WHAT YOU ARE ASKED TO DO:
The answer should consist of every line of the material, repeated verbatim.

○ ○ ○ ○

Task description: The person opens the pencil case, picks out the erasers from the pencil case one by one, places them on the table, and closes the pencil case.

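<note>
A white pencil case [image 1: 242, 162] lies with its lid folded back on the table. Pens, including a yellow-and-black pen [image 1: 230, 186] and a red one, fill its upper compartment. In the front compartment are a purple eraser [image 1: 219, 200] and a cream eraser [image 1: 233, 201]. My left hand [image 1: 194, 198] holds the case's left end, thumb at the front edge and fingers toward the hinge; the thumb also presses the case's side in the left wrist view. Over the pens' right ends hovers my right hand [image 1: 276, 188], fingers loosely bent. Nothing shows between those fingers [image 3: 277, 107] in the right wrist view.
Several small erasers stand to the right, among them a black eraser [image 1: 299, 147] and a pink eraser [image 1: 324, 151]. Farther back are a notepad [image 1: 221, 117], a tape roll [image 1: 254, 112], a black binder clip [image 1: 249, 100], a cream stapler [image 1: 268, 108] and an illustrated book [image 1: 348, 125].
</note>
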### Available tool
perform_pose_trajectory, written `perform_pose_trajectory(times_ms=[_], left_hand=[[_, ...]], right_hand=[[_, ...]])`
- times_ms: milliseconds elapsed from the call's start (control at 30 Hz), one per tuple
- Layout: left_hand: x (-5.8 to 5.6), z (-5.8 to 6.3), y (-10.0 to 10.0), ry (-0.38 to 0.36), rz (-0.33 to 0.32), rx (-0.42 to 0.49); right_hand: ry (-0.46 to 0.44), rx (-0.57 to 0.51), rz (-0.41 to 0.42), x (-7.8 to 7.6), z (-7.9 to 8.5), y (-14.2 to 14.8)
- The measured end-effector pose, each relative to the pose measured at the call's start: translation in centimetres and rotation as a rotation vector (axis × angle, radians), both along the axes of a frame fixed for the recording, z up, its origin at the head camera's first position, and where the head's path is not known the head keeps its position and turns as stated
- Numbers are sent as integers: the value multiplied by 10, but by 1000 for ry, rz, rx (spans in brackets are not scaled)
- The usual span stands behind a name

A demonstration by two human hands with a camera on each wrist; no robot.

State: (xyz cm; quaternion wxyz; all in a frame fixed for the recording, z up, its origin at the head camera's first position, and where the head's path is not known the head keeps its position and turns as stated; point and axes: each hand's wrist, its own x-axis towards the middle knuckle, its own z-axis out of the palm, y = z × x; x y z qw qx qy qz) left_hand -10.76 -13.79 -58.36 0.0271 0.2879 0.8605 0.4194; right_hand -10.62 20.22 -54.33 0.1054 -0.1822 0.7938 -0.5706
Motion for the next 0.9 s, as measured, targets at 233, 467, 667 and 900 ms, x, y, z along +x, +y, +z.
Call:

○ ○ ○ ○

OUTPUT FOR THIS TASK:
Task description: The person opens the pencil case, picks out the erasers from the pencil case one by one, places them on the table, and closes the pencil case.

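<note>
A white pencil case [image 1: 242, 162] lies with its lid folded back on the table. Pens, including a yellow-and-black pen [image 1: 230, 186] and a red one, fill its upper compartment. In the front compartment are a purple eraser [image 1: 219, 200] and a cream eraser [image 1: 233, 201]. My left hand [image 1: 194, 198] holds the case's left end, thumb at the front edge and fingers toward the hinge; the thumb also presses the case's side in the left wrist view. Over the pens' right ends hovers my right hand [image 1: 276, 188], fingers loosely bent. Nothing shows between those fingers [image 3: 277, 107] in the right wrist view.
Several small erasers stand to the right, among them a black eraser [image 1: 299, 147] and a pink eraser [image 1: 324, 151]. Farther back are a notepad [image 1: 221, 117], a tape roll [image 1: 254, 112], a black binder clip [image 1: 249, 100], a cream stapler [image 1: 268, 108] and an illustrated book [image 1: 348, 125].
</note>
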### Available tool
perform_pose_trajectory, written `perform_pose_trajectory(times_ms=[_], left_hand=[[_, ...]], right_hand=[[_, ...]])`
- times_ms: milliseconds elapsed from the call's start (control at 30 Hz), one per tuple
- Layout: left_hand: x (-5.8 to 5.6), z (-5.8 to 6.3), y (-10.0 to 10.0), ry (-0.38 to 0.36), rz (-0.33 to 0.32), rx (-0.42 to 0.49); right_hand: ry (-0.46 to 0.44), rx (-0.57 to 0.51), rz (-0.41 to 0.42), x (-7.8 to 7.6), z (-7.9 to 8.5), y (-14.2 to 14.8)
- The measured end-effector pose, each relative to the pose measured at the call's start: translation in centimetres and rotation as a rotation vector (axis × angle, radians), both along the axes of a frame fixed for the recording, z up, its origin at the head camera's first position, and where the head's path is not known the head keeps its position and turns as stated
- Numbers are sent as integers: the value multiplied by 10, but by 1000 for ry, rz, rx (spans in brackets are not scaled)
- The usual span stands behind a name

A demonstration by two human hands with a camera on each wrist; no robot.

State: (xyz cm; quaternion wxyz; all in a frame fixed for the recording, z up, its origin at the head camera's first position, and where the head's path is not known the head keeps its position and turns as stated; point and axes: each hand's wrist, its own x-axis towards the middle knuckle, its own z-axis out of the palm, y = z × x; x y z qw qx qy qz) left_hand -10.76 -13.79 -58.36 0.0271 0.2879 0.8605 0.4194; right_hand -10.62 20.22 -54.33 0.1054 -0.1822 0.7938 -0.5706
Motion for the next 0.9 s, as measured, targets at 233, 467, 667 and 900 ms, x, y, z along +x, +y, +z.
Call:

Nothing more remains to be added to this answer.